10 The High Court in Bridgewater v Leahy (1998) 194 CLR 457 made it quite clear that Equity Courts in this century are here to administer practical equity. Equity is not beyond the age of child bearing and must adjust its attitude to changing commercial scenarios. The fact that trading trusts of this nature have been growing in popularity over the last ten years has meant that equity has had to make orders of a type not known since before trading trusts ceased to be popular in about 1840 to preserve peoples’ rights.
11 I indicated in Maclean v Burns Philp Trustee Co Ltd (1985) 2 NSWLR 623 that, in such situations, the Court would permit ready access to the Court to administer trusts under a scheme which used to operate last century. Jacobs on Trusts 6th Edition at para [2306], says that this decision goes further than most others, but its learned authors did not actually criticise it as not being in accordance with the principle. I believe it is the duty of this Court to protect the beneficial interests in administering such trusts where there is a commercial breakdown, at least on an interlocutory basis.
12 This interlocutory application is an ambit one to remove the trustees. As Mr Sirtes has submitted the Court does not ordinarily do this on an interlocutory application, apart from the very exceptional case.
13 Mr Archer, for the third defendant, submits that the application is made under s 77 of the Western Australian Trustee Act 1962 which is the rough equivalent of s 70 of the New South Wales Trustee Act 1925.
14 In the Supreme Court of Victoria in Monty Financial Services v Delmo [1996] 1 VR 65, 76 and in the Supreme Court of the ACT in Titterton v Oates (1998) 143 FLR 467, 475 it was said that the statutory power does not cover the present situation. I will assume that is correct. Whether it is or not there is always inherent power in the Court to control all trusts. Essentially, that power is in the Western Australia Supreme Court, but, as both parties are actively litigating here, they must have consented to this Court exercising its inherent powers.
15 It seems to me that as the matter cannot be fixed for final hearing in the near future I should make some orders to make sure that the basis on which these trusts were founded is preserved. That basis is that there would be joint venture trusts with roughly equal participation by the two protagonists before the Court.
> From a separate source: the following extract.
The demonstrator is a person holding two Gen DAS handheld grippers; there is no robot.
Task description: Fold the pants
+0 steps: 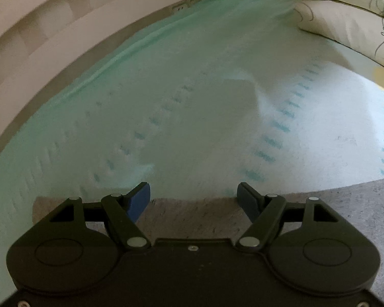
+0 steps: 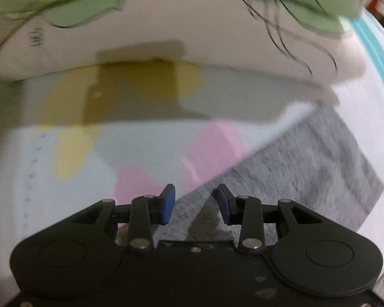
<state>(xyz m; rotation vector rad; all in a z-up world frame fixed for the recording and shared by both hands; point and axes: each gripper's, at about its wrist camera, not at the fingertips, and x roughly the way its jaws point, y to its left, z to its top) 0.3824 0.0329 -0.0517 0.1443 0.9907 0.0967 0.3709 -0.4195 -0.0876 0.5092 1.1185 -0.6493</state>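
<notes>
On the bed sheet, pale mint with rows of small teal dashes, I see the grey pants lying flat, their edge running just under my left gripper. Its jaws stand spread wide with nothing between them, only grey fabric beneath. Beyond the sheet's far edge a beige wall curves round, and a cream pillow with green leaves and thin black scrolls sits at the sheet's far right corner. From the right wrist view the sheet shows pink and yellow patches, the same pillow rests along its far side, and the pants stretch away to the right. My right gripper hangs over the pants' near edge, jaws partly parted, gripping nothing
</notes>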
It would be wrong to allow a substantial period of time to go by with the trusts controlled by one party in the absence of any undertaking without preserving the status quo.16 AT 3 PM
[His Honour then indicated the type of orders he had in mind and stood the matter down for discussion amongst the parties]
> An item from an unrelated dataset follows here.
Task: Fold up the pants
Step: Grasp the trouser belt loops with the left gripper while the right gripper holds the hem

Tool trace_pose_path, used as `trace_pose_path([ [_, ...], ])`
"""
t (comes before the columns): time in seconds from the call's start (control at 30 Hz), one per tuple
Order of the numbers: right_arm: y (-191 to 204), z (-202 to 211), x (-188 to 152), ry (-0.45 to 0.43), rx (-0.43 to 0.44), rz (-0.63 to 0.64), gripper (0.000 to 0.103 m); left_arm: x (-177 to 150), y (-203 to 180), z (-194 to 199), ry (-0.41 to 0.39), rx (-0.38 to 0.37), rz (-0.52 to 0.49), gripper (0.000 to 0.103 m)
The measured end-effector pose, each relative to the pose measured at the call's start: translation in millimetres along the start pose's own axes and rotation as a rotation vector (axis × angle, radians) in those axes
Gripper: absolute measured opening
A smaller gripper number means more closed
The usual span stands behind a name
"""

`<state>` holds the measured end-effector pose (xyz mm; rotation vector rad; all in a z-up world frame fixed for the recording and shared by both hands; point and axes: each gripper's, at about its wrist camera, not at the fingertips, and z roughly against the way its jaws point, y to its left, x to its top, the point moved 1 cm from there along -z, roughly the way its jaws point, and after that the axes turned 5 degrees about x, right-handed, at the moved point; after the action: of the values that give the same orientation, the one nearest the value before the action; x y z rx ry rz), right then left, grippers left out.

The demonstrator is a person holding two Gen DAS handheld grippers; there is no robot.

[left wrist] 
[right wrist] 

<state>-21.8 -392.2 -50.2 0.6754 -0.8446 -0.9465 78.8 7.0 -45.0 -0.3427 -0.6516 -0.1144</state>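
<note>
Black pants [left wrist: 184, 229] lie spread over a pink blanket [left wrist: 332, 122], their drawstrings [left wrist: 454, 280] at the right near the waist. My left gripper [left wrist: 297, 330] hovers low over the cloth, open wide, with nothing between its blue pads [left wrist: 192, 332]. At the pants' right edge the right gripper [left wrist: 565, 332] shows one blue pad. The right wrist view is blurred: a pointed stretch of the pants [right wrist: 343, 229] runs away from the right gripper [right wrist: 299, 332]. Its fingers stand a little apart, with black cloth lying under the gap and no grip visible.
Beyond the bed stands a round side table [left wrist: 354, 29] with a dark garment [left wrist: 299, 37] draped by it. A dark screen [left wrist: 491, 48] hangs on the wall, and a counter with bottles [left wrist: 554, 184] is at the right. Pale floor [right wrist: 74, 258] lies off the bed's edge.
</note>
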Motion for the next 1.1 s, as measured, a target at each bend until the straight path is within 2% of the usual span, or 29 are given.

HIS HONOUR: I formally make the following orders as I indicated at lunchtime:1. The Court orders that the trusts known as the Palace Hotel Unit Trust and the Rundle Adelaide Unit Trust are to be administered under the control of this Court.
2. All decisions of the first and second defendants (the trustee companies) made otherwise than in the ordinary course of the ordinary business of those trusts or either of them are to be made subject to the approval of the Court or its appointee.
3. The Court appoints Kevin Richard Shirlaw as the person who may give such approval on behalf of the Court.
4. The Court's appointee is not to be taken as a director of either of the trustee companies for any purpose.
5. The Court's appointee is to be remunerated by the trustee companies at an hourly rate to be agreed upon or fixed by the Court.
6. The Court gives liberty to the parties and to Mr Shirlaw to apply to a Master for directions on 48 hours’ notice.
7. The proceedings are stood over for mention before the Registrar on Thursday 26 October 2000 at 9.30am.
8. The costs of the interlocutory application are reserved.
9. These orders may be taken out forthwith.
17 I will note that the Court does not decide to remove the trustee companies at this stage.